まず質問者の方は「プロフェッショナルファーム(以下、PFという)」に入社されようとしています。プロフェッショナルにとって究極的には組織はただの箱であり、個人がプロとして生きていけるかが問われます。正直に言って、プロフェッショナルであることは能力よりも「心構え」の問題です、おしゃれには「マインドセット」でしょうか。
PFではよく言われる話ですが、新卒でPFに入って、1日目から「1時間のタイムチャージいくらね」や「バリュー出してる?」と言われるUp or Outの世界で生きてきた27歳と、「組織がデカすぎて、自分がいてもいなくても関係なくね」と30歳になってMBAに行った後にPFに入った人間では、圧倒的に27歳のほうが仕事ができます、ほとんど比較にならないのが普通です。
これはCPUの問題というより、卵から出たヒヨコが最初に見た環境において、個としてプロフェッショナリズムを要求されたかどうかという、ほとんど意識の差でしかありません。ただ数年経つと、この差が非常に大きくなってきます。
PFにあるのは人間だけです。法律事務所や監査法人もPFですが、資格による独占業務という環境があります。M&Aアドバイザリーやコンサルティングというのは「この道、30年」の社長や部長に、「いいこと」を言っておカネをもらうビジネスです。そしてシニアになればなるほど、「芸人」として「売れるか」どうかです。そういう世界に自分が向いていないと思うなら、いますぐ入社はやめたほうがいいでしょう。
「俺が一流にする」という気概が必要
質問者の方は「長いキャリアのことを考えると、小さいファームからの転職やキャリアアップというのは少々不安があります」とおっしゃいますが、「小さい」の定義は何でしょうか?
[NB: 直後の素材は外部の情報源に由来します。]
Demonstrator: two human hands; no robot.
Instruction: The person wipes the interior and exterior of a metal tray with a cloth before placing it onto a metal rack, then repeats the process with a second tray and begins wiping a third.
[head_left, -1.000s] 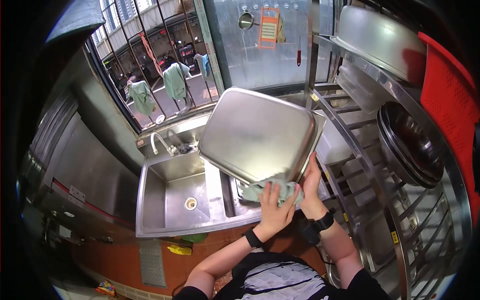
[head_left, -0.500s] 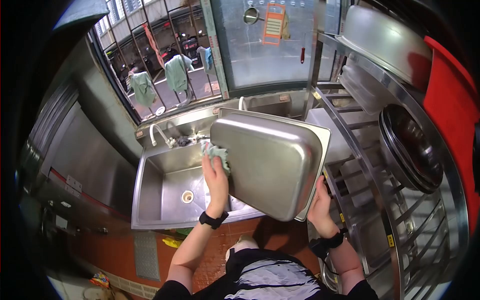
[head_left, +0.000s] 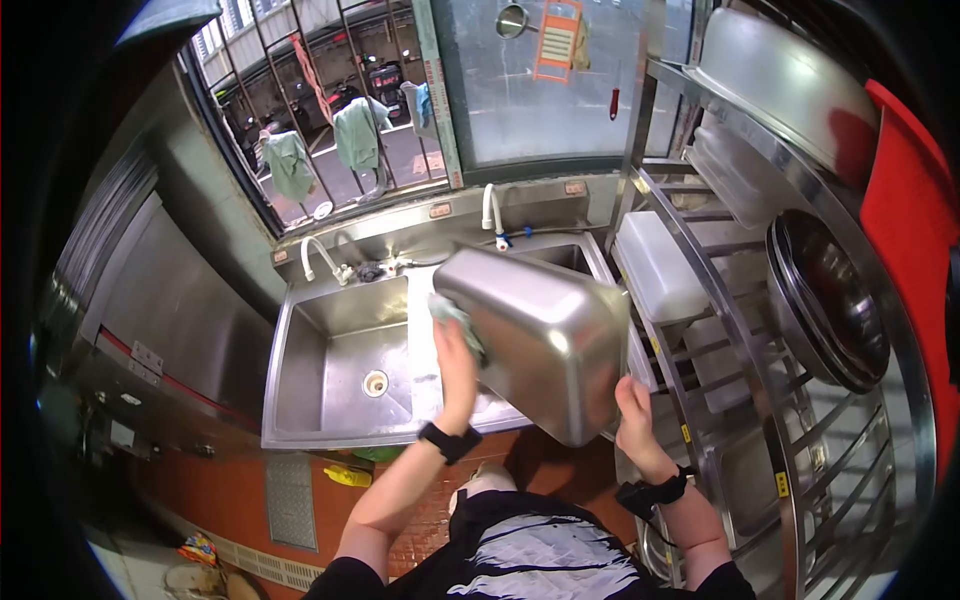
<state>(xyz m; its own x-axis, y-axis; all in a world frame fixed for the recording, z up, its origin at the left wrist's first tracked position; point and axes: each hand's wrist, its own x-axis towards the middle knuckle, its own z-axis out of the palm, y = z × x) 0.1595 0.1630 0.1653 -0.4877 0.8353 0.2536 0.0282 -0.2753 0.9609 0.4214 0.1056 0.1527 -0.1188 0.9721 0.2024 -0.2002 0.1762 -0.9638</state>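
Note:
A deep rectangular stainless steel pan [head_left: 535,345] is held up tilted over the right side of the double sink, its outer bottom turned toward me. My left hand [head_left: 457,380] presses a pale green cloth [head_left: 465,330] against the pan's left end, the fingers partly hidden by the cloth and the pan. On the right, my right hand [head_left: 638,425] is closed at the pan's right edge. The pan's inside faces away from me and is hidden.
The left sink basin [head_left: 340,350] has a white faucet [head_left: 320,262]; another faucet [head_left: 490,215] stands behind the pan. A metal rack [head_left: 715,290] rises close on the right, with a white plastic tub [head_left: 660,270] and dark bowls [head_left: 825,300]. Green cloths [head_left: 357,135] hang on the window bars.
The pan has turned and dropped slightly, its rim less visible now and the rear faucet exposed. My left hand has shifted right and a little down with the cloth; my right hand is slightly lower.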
外資系戦略系コンサルティングファームの東京オフィスは、大きくて300人規模、小さい場合は100人いません。ちなみに日立の従業員数は約3万3000人です。この比較感では、外資系戦略系コンサルティングファームは、資本も小さい中小企業と考えることもできます。
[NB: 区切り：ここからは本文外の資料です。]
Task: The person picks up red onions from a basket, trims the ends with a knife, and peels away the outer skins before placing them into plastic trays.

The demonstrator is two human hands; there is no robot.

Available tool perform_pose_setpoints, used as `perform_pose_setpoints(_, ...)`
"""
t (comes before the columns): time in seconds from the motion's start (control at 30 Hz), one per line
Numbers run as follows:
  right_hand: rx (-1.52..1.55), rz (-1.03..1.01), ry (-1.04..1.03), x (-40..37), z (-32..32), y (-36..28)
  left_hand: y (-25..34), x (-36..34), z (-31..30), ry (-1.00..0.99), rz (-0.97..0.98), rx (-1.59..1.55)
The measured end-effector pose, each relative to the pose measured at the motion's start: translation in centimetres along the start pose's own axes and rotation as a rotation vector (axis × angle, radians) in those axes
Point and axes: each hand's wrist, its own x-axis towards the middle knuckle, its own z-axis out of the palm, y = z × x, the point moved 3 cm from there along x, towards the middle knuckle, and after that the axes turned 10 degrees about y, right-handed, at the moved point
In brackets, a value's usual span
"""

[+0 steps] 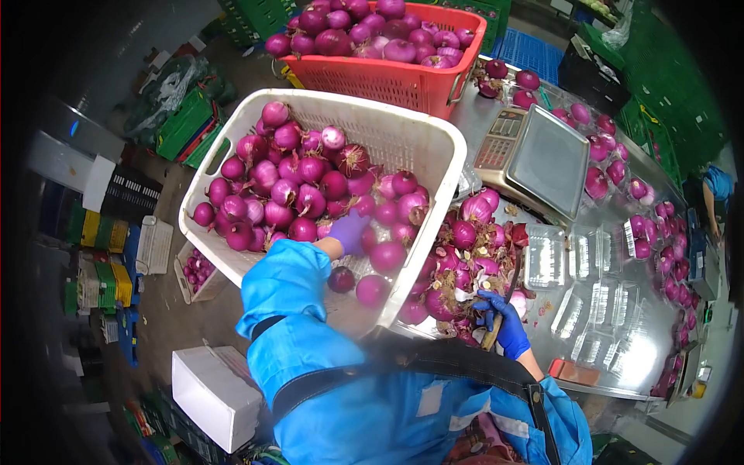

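My left hand (351,232), in a purple glove, reaches into a white plastic basket (446,147) and touches the red onions (310,198) heaped there. Its fingers are hidden among the onions, so their grip cannot be made out. In a blue glove, my right hand (508,325) is closed around the wooden handle of a knife (491,335), whose thin dark blade points away from me. Right beside it lies a pile of untrimmed onions (465,263) with dry roots and loose skins on the metal table (546,310).
Behind the white basket stands a red crate (372,74) full of onions. A weighing scale (546,159) sits on the table, with clear plastic trays (544,256) nearby. Packed onions (639,229) line the far right side. A white box (217,395) is at lower left.
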Motion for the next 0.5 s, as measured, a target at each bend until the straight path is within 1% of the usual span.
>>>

申し上げたようにPFは人しかいないのです。こうした環境では「自分はひとりのプロとして一流になれる」という自信、ある種の傲慢さが必要になってきます。特に実績の少ない小さなファームでは、「このファームをオレ(私)が一流にしてみせる」くらいの気概がなければ、東大から日本の一流銀行や商社に行ったほうがいいと思います。
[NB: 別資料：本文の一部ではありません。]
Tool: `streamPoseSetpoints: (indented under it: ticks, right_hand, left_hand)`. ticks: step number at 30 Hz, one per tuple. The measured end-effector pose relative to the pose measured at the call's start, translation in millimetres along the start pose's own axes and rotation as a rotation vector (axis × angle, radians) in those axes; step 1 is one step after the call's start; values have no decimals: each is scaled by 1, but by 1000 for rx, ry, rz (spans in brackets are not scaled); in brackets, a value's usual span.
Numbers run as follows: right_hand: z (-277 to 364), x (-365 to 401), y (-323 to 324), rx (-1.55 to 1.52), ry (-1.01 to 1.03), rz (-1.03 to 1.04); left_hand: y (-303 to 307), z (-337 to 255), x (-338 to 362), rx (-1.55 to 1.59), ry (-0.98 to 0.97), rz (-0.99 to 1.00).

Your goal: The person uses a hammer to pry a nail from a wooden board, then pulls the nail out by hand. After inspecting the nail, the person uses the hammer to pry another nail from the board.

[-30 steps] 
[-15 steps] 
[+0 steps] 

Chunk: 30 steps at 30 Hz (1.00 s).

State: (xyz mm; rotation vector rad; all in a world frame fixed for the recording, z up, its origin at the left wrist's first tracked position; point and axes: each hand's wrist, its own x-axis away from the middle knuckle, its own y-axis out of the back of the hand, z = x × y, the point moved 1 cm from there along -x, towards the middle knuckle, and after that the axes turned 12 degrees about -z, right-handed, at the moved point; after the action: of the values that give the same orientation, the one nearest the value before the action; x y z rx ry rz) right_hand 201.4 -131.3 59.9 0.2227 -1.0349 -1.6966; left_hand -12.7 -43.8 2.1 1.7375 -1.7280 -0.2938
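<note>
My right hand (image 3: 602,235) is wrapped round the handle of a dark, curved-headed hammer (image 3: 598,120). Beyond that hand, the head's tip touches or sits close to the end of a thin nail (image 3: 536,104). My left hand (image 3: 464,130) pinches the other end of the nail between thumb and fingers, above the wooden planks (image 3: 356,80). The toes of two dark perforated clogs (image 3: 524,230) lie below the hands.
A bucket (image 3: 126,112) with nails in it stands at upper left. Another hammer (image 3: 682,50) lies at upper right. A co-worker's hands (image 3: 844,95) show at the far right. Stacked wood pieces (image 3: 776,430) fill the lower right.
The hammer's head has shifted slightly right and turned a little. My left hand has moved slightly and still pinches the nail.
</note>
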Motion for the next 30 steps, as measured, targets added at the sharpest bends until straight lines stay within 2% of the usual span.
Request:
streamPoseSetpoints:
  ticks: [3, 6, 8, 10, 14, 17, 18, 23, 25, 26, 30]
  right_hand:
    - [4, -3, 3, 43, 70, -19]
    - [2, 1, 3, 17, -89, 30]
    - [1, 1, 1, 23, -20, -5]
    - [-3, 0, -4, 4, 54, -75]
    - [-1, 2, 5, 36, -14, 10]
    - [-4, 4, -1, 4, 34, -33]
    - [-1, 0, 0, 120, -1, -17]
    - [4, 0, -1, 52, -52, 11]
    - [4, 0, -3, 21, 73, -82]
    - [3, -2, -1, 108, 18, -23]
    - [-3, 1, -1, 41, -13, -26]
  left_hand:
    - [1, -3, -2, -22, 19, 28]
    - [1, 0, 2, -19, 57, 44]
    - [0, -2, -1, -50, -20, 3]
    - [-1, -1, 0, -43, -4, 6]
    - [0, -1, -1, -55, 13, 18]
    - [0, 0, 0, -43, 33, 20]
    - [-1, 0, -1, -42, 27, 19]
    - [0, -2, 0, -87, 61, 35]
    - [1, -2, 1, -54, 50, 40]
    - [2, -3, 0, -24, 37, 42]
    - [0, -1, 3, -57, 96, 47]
もちろん本人に実力さえあれば、小さなファームからだろうが、一流事業会社に中途入社は可能です。ですが、現在の日本においては、プロパーでなければ多くの場合、エスタブリッシュされた企業において二級市民です。銀行だったら東大法卒、平成●年入行の同期1500人の中で選抜され、30代前半で「コース」に乗っていることが重要なのです。